What happens is that the chemical messengers in the body trigger a low-grade smouldering response which, without us noticing, damages tissues throughout the body.

Although the science is still unclear, it seems the same chemicals which are critical for the healing process can inadvertently cause damage — one example is that they appear to contribute to hardening of the arteries.

“Certain kinds of inflammation have been linked to our most troubling degenerative diseases, including heart disease, Alzheimer’s, autoimmune diseases, diabetes, and can dramatically increase cancer risk,” says Professor Agus.

He says that although cancer may be caused by damaged or faulty genes encoded within our DNA, anything that damages DNA or hinders its natural repair process can increase the risk of cancer.

“When the body’s DNA repair shop is closed, it leaves us vulnerable to cancer and other diseases,” Professor Agus says.

Wearing heels all day, every day, can create inflammation in the crushed toes, the balls of the feet and rubbed heels.

The impact can travel right up the leg to trigger joint degeneration and arthritis in the knee. High heels can also affect the ankles, hips and even the muscles of the lower back.

The higher the heel, the more discomfort you are likely to experience, and the more you push on regardless, the greater the risk.

Any heel over 3-inch high will inevitably tilt the body forwards, which means you have to lean back to compensate, putting your pelvis out of alignment and compressing the spine.

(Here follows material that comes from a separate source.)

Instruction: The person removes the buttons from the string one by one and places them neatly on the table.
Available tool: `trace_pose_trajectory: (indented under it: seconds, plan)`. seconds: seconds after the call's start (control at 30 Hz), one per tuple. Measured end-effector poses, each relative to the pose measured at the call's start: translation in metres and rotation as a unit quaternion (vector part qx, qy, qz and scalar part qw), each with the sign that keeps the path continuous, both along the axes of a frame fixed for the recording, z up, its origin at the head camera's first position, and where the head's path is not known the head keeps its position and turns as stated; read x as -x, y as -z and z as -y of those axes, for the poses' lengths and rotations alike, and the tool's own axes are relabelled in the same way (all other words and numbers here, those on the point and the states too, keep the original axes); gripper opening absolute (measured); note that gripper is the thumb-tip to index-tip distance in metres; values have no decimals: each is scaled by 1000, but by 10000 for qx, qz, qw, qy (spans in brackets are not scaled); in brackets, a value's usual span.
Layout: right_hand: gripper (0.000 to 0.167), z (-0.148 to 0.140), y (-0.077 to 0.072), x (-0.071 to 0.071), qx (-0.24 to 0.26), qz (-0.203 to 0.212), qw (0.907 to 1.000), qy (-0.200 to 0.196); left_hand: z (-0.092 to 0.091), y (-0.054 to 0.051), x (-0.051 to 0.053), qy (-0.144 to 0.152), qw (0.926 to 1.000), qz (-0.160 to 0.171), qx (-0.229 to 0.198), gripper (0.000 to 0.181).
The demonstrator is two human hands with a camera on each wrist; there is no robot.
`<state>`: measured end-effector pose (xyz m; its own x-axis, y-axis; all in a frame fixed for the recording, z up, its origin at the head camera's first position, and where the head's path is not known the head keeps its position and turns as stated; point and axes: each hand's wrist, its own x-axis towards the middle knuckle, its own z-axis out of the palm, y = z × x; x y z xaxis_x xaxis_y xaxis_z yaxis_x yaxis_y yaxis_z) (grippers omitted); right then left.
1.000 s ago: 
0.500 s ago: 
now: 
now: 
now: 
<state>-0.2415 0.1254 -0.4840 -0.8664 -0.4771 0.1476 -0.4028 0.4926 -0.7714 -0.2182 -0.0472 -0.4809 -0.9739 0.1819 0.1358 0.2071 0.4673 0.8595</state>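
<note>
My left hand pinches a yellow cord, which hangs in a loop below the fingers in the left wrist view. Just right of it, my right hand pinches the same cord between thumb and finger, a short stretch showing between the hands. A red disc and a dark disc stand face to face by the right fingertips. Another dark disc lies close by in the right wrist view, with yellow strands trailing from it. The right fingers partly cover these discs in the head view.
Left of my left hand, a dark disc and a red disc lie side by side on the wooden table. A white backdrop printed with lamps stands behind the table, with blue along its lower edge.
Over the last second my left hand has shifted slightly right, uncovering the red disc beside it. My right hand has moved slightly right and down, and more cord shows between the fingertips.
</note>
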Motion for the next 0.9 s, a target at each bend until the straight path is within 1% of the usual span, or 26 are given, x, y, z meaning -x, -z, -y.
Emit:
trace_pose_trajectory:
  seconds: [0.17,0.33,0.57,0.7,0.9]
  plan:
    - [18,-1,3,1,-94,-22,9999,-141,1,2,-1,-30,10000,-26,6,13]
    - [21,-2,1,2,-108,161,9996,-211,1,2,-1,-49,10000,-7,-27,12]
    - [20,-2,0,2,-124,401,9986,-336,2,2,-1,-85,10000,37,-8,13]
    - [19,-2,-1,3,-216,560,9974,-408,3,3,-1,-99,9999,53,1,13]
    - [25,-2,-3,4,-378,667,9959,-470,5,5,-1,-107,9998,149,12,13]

A lower heel may cause less damage (wedges give the impression of height while keeping the foot relatively flat) but the problem of inflammation is easily compounded if, say, the toes are squashed into tiny points at the front.

Professor Agus’s approach is based on his conviction that cancer is not something you ‘get’ but something your body ‘does’.

He believes we are all ‘cancering’ most of the time, with mutant genes constantly triggering abnormal cell growth in different parts of the body. That’s fine, he says, because when we are healthy, our bodies deal with this.

“Cancer is like a sleeping giant lying dormant in all of us,” he explains. “Sometimes he briefly awakens, inciting a collection of odd cells (a tumour), but in most cases, before long the giant will be lulled back to sleep by the body’s arsenal of artful mechanisms.’

Problems only occur when something happens to weaken our defence mechanism, and high heels — he says — are an unnecessary hindrance to optimal health.

So although high heels might not actually cause cancer, by wearing them all the time you could be unwittingly hindering your own natural cancer-fighting abilities.

It is impossible to say how high is too high, or how long it is safe to wear them, he says, but adds: “If your heels hurt or limit your movement, if you find your feet ache or throb at the end of the day, then stop wearing those shoes.